How to escape special characters in Windows batch?

How to replace the string 1234567890 by !@#$%^&*() in Windows batch file?

set temp_mm=1234567890
echo befor:%temp_mm%

set temp_mm=%temp_mm:1=!%
set temp_mm=%temp_mm:2=@%
set temp_mm=%temp_mm:3=#%
set temp_mm=%temp_mm:4=$%
set temp_mm=%temp_mm:5=^%%
set temp_mm=%temp_mm:6=^^%
set temp_mm=%temp_mm:7=^&%
set temp_mm=%temp_mm:8=^*%
set temp_mm=%temp_mm:9=^(%
set temp_mm=%temp_mm:0=^)%

echo after:%temp_mm%

Upvotes: 2

Views: 241

Answers (1)

Magoo
Magoo

Reputation: 80203

@ECHO Off
SETLOCAL
set temp_mm=12345678901234567890
echo befor:%temp_mm%

set "temp_mm=%temp_mm:1=!%"
set "temp_mm=%temp_mm:2=@%"
set "temp_mm=%temp_mm:3=#%"
set "temp_mm=%temp_mm:4=$%"
set "temp_mm=%temp_mm:6=^%"
set "temp_mm=%temp_mm:7=&%"
set "temp_mm=%temp_mm:8=*%"
set "temp_mm=%temp_mm:9=(%"
set "temp_mm=%temp_mm:0=)%"
SETLOCAL enabledelayedexpansion
 FOR %%a IN (%%) DO set "temp_mm=!temp_mm:5=%%a!"
ENDLOCAL&SET "temp_mm=%temp_mm%"

echo after:"%temp_mm%"
SET temp_

GOTO :EOF

You appear to have non-ANSI characters in your post.

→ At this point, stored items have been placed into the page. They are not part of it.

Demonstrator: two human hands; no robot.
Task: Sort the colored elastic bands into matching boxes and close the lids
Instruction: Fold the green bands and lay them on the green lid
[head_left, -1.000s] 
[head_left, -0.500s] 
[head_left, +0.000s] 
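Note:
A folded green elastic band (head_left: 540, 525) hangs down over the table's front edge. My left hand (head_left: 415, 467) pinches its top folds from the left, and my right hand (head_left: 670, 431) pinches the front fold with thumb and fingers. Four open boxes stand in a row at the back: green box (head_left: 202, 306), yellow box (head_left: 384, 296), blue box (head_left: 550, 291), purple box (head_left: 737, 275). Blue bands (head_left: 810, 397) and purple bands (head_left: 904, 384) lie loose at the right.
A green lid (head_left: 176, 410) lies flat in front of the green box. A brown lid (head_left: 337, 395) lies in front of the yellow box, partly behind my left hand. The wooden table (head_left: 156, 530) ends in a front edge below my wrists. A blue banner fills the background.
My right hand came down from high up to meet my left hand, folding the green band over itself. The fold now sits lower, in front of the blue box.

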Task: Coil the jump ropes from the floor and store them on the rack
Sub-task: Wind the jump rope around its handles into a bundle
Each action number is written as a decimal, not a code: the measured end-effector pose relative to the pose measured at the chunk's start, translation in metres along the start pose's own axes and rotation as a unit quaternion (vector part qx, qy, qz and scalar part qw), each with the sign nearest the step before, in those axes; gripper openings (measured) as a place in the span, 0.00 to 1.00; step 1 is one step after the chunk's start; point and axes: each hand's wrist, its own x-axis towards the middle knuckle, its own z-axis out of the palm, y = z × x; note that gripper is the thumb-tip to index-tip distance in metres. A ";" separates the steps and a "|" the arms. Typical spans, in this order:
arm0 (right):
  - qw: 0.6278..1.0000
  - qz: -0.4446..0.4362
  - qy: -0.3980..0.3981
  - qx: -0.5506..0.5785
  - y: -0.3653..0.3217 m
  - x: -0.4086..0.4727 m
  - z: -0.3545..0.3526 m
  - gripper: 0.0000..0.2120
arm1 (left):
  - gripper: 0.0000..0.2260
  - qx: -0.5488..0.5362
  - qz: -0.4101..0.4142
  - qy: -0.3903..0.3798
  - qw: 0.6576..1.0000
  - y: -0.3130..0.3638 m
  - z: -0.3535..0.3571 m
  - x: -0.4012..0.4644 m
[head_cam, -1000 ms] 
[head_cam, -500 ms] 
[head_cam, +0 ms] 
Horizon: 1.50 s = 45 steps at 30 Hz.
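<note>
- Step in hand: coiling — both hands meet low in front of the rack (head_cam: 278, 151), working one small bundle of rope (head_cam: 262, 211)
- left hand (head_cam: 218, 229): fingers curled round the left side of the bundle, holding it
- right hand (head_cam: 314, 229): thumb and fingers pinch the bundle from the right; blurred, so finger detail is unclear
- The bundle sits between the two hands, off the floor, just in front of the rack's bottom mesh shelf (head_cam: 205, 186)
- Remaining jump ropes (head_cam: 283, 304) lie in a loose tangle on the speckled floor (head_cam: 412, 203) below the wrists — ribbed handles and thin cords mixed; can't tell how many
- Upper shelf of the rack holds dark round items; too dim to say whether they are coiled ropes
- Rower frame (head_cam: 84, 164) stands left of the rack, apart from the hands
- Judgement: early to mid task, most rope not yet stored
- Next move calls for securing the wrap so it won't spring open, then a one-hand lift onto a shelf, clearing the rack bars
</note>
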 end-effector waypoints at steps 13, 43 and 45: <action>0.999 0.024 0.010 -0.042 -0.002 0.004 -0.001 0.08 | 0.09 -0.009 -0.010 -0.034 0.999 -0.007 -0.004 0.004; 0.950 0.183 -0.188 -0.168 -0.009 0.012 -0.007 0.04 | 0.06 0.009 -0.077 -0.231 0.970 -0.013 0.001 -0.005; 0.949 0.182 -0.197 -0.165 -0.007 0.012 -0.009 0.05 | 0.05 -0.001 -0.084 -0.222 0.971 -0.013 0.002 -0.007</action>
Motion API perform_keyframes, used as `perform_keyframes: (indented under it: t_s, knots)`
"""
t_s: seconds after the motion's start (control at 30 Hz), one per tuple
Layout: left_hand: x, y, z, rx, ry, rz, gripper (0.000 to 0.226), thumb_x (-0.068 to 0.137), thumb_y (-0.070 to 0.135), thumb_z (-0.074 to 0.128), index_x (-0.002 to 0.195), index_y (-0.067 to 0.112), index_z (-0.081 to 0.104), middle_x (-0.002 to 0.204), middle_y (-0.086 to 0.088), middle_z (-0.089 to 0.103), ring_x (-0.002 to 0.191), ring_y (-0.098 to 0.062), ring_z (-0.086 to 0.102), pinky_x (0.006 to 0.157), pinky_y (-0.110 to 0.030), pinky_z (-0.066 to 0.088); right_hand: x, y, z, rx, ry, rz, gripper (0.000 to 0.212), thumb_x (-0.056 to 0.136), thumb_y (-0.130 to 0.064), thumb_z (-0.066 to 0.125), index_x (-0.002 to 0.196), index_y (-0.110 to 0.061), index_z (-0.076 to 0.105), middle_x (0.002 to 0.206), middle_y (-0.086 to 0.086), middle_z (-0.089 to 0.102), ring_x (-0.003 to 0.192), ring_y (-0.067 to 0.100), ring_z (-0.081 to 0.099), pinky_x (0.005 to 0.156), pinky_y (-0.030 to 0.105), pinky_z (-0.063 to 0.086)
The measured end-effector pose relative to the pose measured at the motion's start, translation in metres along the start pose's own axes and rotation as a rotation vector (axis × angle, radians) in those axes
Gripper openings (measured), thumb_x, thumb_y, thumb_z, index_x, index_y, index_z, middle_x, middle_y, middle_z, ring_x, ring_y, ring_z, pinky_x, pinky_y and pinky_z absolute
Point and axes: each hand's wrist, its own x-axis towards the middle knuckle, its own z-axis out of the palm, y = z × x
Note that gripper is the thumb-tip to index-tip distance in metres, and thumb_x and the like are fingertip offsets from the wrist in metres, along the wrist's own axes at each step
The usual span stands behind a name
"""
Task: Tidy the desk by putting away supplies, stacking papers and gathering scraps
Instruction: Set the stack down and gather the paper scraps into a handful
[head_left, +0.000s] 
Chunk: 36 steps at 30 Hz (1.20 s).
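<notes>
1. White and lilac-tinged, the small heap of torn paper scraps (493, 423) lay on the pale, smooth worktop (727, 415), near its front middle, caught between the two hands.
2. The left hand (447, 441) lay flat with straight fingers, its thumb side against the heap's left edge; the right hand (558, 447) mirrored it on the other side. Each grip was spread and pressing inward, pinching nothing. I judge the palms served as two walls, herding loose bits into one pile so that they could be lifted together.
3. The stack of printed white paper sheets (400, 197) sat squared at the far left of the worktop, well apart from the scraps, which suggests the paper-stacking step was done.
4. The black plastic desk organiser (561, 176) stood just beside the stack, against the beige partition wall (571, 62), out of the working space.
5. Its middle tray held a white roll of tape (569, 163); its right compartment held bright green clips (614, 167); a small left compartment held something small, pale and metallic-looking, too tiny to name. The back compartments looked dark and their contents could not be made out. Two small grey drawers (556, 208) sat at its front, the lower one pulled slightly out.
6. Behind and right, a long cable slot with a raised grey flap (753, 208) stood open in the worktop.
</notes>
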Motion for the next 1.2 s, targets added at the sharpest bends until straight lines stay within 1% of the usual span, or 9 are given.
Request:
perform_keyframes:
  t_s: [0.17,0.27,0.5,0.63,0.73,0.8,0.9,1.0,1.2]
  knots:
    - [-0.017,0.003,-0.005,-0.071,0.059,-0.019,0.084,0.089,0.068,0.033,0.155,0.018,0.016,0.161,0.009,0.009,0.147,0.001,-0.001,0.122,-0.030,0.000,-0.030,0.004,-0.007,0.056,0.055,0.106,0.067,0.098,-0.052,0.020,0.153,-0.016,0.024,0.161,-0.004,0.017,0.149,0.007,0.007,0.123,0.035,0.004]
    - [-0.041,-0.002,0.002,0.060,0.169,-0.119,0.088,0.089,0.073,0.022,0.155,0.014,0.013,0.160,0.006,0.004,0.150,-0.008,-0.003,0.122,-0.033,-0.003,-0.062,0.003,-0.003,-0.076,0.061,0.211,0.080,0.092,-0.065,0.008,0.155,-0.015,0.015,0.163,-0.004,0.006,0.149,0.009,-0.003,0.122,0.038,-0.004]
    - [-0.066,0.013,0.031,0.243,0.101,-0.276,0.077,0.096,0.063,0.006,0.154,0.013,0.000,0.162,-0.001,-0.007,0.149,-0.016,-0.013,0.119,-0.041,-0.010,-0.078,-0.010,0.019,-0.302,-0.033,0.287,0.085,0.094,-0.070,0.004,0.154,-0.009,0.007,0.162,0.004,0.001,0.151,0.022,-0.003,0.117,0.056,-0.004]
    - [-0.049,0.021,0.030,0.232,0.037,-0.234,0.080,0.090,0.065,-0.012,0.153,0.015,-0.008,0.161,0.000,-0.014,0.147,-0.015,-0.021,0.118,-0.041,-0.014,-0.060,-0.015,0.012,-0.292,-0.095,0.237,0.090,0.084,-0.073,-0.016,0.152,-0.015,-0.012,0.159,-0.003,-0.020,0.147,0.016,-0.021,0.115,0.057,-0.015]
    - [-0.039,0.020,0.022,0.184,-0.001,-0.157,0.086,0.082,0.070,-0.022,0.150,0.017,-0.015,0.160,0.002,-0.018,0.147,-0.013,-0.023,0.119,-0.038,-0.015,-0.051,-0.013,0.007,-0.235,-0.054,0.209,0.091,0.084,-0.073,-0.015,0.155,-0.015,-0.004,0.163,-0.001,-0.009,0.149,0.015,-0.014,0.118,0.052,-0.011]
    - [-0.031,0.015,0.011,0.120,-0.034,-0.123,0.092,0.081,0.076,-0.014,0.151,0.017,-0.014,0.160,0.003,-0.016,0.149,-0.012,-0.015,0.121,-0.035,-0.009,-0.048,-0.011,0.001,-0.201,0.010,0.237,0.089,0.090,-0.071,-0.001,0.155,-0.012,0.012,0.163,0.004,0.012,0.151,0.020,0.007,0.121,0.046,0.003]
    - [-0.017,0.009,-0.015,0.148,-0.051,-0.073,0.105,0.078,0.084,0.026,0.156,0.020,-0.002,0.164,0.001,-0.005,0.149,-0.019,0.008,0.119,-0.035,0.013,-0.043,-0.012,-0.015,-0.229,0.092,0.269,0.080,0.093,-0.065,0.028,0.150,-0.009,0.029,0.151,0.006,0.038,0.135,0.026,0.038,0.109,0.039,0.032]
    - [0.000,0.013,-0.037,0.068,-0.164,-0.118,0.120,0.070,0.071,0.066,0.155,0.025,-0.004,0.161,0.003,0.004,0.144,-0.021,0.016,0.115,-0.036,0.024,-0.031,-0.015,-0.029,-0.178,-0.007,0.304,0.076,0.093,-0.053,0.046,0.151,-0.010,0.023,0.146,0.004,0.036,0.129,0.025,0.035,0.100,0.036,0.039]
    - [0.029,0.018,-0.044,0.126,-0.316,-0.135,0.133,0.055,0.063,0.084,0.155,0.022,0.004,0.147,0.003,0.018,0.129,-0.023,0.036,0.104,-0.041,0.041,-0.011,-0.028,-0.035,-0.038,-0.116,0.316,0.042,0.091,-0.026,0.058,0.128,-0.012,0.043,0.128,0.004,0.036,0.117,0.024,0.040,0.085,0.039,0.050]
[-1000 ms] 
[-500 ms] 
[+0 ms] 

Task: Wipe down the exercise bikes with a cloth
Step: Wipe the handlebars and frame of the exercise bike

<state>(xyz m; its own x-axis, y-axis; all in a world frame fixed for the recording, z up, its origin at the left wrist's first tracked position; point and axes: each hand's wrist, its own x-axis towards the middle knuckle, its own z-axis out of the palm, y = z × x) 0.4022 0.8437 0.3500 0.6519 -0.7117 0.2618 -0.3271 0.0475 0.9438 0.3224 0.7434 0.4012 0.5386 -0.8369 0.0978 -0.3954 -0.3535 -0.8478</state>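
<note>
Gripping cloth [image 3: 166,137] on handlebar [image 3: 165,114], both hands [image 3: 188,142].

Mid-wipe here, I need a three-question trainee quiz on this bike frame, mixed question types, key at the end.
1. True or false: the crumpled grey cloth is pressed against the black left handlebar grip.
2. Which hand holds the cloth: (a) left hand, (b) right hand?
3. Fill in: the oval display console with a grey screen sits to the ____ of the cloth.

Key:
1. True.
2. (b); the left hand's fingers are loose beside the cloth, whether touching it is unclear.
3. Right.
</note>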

Personally, I'd use sed since actually using the variable thus-converted may be problematic.

The substitute construct targets the nominated string and replaces it with the second string. This is all well and good for most characters, but fails for some specials (like %) because the syntax doesn't distinguish between % being a substitute character (even when escaped by the normal %) and being end-of-replacement-string. The syntax of "temp_mm=%temp_mm:a=%%" and "temp_mm=%temp_mm:a=%%%" is ambiguous - is it replace with "%" or replace with escaped "%" or replace with *nothing*, then add "%", "escaped-%" or "%%"?

By using the setlocal/endlocal bracket, you can use two-stage replacement, the first stage sets the replacement string to % as that is the content of %%a, but the initial parsing has then been completed, so % is no longer a special character. The second parsing phase occurs using % as the replacement.

Then all you need is to return the modified variable to the original context.